Task to complete =
Wherever "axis" turns up in a line of the entries below, that line counts. Say how many such lines there are, with no other words.

Provided material =
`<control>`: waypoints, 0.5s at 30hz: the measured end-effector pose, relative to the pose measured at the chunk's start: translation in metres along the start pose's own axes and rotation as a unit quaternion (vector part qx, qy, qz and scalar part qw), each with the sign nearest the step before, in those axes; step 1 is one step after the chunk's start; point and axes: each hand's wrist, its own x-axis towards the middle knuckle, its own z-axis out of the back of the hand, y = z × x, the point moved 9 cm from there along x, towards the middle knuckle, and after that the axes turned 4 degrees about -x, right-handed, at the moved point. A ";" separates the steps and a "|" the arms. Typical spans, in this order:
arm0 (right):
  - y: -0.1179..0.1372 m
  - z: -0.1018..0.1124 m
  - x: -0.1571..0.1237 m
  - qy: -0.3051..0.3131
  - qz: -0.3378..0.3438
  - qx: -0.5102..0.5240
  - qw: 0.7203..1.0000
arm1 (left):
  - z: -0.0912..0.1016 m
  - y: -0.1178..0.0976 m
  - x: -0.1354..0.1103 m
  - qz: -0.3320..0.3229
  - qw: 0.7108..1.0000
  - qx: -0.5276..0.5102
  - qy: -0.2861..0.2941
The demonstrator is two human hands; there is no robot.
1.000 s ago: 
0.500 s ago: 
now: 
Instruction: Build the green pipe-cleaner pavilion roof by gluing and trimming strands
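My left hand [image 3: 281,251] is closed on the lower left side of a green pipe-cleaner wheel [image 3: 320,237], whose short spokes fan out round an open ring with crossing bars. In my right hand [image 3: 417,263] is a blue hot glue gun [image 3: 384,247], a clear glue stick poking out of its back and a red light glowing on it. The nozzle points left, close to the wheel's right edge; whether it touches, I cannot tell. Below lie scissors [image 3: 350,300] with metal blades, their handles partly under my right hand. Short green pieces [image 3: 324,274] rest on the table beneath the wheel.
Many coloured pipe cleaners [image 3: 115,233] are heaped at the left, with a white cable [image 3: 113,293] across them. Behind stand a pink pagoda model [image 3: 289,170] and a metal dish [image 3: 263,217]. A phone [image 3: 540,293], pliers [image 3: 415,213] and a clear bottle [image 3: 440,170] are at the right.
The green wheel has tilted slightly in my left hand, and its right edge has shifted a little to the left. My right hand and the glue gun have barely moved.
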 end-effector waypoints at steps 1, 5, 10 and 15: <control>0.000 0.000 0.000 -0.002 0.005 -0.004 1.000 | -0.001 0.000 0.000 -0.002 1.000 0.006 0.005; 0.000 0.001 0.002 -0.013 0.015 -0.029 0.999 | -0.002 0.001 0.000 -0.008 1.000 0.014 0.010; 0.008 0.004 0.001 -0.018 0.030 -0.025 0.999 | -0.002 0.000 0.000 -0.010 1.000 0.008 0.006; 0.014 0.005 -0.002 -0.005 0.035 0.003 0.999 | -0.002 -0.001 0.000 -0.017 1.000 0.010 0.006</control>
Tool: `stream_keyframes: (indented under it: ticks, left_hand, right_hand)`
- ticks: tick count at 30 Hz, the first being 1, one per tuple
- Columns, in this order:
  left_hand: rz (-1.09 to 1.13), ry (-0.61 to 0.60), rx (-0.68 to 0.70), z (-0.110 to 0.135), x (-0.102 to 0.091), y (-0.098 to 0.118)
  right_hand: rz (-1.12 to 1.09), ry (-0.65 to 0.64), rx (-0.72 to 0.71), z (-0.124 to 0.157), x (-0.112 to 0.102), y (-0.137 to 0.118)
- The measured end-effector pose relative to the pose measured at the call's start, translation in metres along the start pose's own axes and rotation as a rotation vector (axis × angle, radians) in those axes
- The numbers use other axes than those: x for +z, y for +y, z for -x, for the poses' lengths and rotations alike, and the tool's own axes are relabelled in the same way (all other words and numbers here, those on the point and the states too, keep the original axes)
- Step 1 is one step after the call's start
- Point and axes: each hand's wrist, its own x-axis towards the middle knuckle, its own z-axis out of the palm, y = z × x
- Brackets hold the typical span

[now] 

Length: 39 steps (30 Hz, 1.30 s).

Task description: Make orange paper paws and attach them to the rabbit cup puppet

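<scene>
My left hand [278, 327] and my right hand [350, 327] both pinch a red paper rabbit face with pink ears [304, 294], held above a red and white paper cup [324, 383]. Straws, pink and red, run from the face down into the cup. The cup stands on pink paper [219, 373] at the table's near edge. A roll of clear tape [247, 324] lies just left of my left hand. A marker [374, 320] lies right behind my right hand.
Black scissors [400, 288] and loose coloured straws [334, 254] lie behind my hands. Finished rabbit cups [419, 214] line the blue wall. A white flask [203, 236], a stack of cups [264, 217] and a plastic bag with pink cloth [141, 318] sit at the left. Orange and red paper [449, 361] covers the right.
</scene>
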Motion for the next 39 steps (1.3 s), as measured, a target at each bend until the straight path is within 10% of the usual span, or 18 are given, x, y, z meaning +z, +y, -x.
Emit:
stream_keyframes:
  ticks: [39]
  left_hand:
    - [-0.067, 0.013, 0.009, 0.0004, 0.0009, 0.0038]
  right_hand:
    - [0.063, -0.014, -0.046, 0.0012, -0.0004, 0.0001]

Problem solution =
3